[Opening Supplied material section]

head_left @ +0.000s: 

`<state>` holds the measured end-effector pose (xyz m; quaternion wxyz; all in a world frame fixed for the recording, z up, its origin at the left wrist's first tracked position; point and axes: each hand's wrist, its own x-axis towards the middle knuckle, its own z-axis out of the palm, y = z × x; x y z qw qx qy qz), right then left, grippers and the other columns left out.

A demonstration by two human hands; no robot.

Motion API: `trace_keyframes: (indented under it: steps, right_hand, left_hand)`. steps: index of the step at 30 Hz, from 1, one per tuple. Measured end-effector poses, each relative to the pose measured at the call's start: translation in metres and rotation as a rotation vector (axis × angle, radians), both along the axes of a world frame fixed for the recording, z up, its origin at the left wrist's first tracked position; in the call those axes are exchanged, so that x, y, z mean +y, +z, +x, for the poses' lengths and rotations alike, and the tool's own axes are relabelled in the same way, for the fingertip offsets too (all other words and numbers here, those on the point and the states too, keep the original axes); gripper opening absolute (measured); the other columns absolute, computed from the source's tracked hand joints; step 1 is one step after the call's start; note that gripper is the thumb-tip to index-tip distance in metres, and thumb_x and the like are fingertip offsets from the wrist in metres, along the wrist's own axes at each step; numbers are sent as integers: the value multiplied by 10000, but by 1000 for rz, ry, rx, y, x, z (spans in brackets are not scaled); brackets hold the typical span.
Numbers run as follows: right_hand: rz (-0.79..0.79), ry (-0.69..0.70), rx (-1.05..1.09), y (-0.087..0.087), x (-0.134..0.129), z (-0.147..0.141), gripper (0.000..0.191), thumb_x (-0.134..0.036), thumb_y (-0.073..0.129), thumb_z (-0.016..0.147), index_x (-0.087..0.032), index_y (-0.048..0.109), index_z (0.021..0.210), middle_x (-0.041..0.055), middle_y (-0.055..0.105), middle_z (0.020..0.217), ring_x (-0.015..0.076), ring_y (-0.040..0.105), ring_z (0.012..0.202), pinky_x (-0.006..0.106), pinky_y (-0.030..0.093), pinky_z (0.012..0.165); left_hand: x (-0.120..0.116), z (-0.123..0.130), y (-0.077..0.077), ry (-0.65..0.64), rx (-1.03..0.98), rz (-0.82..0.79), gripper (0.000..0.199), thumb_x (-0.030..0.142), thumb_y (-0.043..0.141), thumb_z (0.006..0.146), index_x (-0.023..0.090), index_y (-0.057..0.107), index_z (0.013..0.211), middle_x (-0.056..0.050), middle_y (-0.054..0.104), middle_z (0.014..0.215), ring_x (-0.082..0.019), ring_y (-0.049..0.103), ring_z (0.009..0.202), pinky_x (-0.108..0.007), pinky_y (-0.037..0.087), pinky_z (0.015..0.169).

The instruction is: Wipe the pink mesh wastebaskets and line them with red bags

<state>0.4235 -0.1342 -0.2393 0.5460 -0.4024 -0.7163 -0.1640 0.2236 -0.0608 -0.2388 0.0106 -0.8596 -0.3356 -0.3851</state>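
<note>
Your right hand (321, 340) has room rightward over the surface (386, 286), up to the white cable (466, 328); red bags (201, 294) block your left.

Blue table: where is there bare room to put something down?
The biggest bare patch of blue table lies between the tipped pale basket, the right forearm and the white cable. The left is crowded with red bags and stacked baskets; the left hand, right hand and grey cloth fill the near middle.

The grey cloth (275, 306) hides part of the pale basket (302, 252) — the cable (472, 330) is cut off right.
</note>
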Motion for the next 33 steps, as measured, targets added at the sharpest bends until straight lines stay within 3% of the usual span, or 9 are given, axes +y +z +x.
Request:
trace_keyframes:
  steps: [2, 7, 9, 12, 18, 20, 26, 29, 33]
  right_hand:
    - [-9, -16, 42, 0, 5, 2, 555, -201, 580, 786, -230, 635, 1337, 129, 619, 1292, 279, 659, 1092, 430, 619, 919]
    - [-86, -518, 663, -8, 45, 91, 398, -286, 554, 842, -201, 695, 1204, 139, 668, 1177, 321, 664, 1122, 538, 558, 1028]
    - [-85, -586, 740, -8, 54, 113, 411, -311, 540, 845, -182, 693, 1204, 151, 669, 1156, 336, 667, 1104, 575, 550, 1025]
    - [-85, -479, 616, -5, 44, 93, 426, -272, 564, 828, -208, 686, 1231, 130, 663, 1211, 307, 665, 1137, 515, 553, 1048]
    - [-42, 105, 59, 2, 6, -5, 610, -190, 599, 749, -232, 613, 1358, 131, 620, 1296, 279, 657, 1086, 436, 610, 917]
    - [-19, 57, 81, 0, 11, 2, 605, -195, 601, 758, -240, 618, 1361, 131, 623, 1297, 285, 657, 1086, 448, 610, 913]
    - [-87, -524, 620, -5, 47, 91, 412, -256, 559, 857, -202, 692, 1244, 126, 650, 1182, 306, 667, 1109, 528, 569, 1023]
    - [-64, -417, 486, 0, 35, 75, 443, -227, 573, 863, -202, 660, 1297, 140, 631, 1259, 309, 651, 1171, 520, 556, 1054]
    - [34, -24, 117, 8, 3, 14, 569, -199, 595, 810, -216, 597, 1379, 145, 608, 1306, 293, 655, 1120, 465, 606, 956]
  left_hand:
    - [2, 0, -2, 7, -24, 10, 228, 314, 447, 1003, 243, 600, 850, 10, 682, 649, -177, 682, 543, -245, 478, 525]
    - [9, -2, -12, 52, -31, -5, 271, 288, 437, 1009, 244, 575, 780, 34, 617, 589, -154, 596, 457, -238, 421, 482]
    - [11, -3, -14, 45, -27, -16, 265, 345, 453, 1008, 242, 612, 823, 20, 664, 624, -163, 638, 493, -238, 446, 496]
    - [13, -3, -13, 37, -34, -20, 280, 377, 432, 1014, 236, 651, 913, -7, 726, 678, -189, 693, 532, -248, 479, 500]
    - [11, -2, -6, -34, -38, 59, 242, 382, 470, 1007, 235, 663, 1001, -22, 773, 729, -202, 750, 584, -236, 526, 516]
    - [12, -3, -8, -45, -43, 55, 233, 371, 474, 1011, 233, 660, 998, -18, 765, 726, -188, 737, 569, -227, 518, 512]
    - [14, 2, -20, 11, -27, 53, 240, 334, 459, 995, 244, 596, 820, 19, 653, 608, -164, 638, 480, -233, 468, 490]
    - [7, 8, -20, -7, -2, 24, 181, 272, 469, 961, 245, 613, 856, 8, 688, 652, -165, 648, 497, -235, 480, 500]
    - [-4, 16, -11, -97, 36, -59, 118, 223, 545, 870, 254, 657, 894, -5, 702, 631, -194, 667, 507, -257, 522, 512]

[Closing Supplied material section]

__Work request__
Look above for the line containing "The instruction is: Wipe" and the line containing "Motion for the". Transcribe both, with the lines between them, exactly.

__Written response__
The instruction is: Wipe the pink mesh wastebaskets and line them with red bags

<state>0.4235 -0.1342 -0.2393 0.5460 -0.4024 -0.7163 -0.1640 0.2236 -0.0608 -0.2388 0.0106 -0.8596 -0.3356 -0.3851</state>
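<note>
Your right hand (321, 340) has room rightward over the surface (386, 286), up to the white cable (466, 328); red bags (201, 294) block your left.

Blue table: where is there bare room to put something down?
The biggest bare patch of blue table lies between the tipped pale basket, the right forearm and the white cable. The left is crowded with red bags and stacked baskets; the left hand, right hand and grey cloth fill the near middle.

The grey cloth (275, 306) hides part of the pale basket (302, 252) — the cable (472, 330) is cut off right.
</note>
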Motion for the next 33 steps, as measured, targets added at the sharpest bends until straight lines stay within 3% of the usual span, or 9 are given, axes +y +z +x.

This output contains the full answer.